◆ **Problem to solve**
The records that follow are to be given again exactly.

◆ **Data records**
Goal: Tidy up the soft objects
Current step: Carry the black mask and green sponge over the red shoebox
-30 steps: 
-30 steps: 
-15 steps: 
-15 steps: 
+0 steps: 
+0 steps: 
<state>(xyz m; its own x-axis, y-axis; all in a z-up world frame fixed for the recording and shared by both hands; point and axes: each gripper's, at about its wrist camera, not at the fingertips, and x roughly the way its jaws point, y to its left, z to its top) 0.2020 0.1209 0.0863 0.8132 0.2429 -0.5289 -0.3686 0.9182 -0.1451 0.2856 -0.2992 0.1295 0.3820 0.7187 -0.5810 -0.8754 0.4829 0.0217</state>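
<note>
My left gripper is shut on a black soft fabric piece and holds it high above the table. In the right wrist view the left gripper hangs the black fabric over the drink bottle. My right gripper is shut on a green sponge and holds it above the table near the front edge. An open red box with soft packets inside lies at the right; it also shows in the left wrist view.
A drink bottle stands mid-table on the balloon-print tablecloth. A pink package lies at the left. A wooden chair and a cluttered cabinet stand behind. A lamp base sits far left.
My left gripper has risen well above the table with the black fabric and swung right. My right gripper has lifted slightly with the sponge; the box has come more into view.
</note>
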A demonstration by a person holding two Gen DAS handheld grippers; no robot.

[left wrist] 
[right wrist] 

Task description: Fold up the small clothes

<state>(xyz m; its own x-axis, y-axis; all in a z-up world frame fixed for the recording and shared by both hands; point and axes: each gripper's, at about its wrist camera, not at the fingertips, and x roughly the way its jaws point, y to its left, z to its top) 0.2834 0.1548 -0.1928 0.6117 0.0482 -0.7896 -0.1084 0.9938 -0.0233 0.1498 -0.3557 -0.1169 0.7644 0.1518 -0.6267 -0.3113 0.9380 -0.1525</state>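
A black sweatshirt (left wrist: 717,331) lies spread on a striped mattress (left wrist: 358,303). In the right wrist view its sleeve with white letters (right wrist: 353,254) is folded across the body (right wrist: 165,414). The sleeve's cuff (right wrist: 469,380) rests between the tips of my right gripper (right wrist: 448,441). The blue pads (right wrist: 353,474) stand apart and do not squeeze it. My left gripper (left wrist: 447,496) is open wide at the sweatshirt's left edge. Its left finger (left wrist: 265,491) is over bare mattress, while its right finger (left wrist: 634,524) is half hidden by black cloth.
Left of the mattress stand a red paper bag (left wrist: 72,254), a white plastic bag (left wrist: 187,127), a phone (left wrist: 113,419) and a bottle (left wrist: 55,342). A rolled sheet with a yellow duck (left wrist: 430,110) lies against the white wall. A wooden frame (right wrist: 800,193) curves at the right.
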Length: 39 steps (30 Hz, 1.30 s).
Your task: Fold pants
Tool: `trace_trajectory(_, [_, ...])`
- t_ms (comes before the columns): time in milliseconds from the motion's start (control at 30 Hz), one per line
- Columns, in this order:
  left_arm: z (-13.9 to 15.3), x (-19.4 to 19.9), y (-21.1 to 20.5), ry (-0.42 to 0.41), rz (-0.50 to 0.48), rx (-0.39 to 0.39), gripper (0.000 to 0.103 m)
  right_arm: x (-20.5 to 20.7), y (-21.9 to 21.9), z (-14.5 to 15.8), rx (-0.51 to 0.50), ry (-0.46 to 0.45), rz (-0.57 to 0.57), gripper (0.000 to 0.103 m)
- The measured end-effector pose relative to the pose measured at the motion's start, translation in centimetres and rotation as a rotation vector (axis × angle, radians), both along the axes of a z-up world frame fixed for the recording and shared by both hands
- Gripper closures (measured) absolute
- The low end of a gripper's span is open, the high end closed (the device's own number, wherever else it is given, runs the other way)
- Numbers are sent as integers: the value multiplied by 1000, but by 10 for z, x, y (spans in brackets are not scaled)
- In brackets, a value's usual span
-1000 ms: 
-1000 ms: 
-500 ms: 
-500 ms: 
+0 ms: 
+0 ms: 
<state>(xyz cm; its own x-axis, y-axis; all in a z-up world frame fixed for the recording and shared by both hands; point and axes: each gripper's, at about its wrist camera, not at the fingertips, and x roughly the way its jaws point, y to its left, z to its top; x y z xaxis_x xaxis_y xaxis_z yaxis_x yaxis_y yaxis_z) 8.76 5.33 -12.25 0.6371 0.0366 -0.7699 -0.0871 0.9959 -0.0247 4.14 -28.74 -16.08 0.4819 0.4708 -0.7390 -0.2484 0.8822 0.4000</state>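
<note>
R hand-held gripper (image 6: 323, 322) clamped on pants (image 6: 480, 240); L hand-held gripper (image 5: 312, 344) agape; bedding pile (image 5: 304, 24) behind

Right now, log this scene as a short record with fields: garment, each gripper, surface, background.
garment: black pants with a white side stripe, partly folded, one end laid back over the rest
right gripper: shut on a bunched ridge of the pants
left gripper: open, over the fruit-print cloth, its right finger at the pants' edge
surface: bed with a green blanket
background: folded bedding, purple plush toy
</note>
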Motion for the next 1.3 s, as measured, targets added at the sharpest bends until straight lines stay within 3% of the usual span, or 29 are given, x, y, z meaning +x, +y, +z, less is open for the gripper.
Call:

◆ **Solution**
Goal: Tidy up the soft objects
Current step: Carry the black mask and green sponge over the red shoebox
-30 steps: 
-30 steps: 
-15 steps: 
-15 steps: 
+0 steps: 
+0 steps: 
<state>(xyz m; its own x-axis, y-axis; all in a z-up world frame fixed for the recording and shared by both hands; point and axes: each gripper's, at about its wrist camera, not at the fingertips, and x roughly the way its jaws point, y to its left, z to its top) 0.2020 0.1209 0.0863 0.8132 0.2429 -0.5289 -0.3686 0.9182 -0.1451 0.2856 -0.2992 0.1295 0.3820 0.7187 -0.5810 -0.8754 0.4829 0.0217</state>
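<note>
My left gripper is shut on a black soft fabric piece and holds it high above the table. In the right wrist view the left gripper hangs the black fabric over the drink bottle. My right gripper is shut on a green sponge and holds it above the table near the front edge. An open red box with soft packets inside lies at the right; it also shows in the left wrist view.
A drink bottle stands mid-table on the balloon-print tablecloth. A pink package lies at the left. A wooden chair and a cluttered cabinet stand behind. A lamp base sits far left.
My left gripper has risen well above the table with the black fabric and swung right. My right gripper has lifted slightly with the sponge; the box has come more into view.
</note>
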A demonstration by a person holding two Gen DAS handheld grippers; no robot.

[left wrist] 
[right wrist] 

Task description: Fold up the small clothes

<state>(xyz m; its own x-axis, y-axis; all in a z-up world frame fixed for the recording and shared by both hands; point and axes: each gripper's, at about its wrist camera, not at the fingertips, and x roughly the way its jaws point, y to its left, z to its top) 0.2834 0.1548 -0.1928 0.6117 0.0482 -0.7896 -0.1084 0.9938 -0.0233 0.1498 -0.3557 -0.1169 0.7644 0.1518 -0.6267 -0.3113 0.9380 -0.1525</state>
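A black sweatshirt (left wrist: 717,331) lies spread on a striped mattress (left wrist: 358,303). In the right wrist view its sleeve with white letters (right wrist: 353,254) is folded across the body (right wrist: 165,414). The sleeve's cuff (right wrist: 469,380) rests between the tips of my right gripper (right wrist: 448,441). The blue pads (right wrist: 353,474) stand apart and do not squeeze it. My left gripper (left wrist: 447,496) is open wide at the sweatshirt's left edge. Its left finger (left wrist: 265,491) is over bare mattress, while its right finger (left wrist: 634,524) is half hidden by black cloth.
Left of the mattress stand a red paper bag (left wrist: 72,254), a white plastic bag (left wrist: 187,127), a phone (left wrist: 113,419) and a bottle (left wrist: 55,342). A rolled sheet with a yellow duck (left wrist: 430,110) lies against the white wall. A wooden frame (right wrist: 800,193) curves at the right.
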Length: 39 steps (30 Hz, 1.30 s).
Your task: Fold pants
Tool: `trace_trajectory(_, [_, ...])`
- t_ms (comes before the columns): time in milliseconds from the motion's start (control at 30 Hz), one per line
- Columns, in this order:
  left_arm: z (-13.9 to 15.3), x (-19.4 to 19.9), y (-21.1 to 20.5), ry (-0.42 to 0.41), rz (-0.50 to 0.48), rx (-0.39 to 0.39), gripper (0.000 to 0.103 m)
  right_arm: x (-20.5 to 20.7), y (-21.9 to 21.9), z (-14.5 to 15.8), rx (-0.51 to 0.50), ry (-0.46 to 0.45), rz (-0.57 to 0.57), gripper (0.000 to 0.103 m)
- The measured end-effector pose relative to the pose measured at the motion's start, translation in centimetres and rotation as a rotation vector (axis × angle, radians), both along the axes of a z-up world frame fixed for the recording and shared by both hands
- Gripper closures (measured) absolute
- The low end of a gripper's span is open, the high end closed (the device's own number, wherever else it is given, runs the other way)
- Numbers are sent as integers: the value multiplied by 1000, but by 10 for z, x, y (spans in brackets are not scaled)
- In brackets, a value's usual span
-1000 ms: 
-1000 ms: 
-500 ms: 
-500 ms: 
+0 ms: 
+0 ms: 
<state>(xyz cm; its own x-axis, y-axis; all in a z-up world frame fixed for the recording and shared by both hands; point and axes: each gripper's, at about its wrist camera, not at the fingertips, and x roughly the way its jaws point, y to its left, z to its top; x y z xaxis_x xaxis_y xaxis_z yaxis_x yaxis_y yaxis_z) 8.76 5.33 -12.25 0.6371 0.0366 -0.7699 -0.0871 0.9959 -0.0247 4.14 -28.74 -16.08 0.4819 0.4708 -0.7390 -0.2484 0.8822 0.4000</state>
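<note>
R hand-held gripper (image 6: 323, 322) clamped on pants (image 6: 480, 240); L hand-held gripper (image 5: 312, 344) agape; bedding pile (image 5: 304, 24) behind

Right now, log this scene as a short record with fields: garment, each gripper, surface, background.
garment: black pants with a white side stripe, partly folded, one end laid back over the rest
right gripper: shut on a bunched ridge of the pants
left gripper: open, over the fruit-print cloth, its right finger at the pants' edge
surface: bed with a green blanket
background: folded bedding, purple plush toy
</note>
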Motion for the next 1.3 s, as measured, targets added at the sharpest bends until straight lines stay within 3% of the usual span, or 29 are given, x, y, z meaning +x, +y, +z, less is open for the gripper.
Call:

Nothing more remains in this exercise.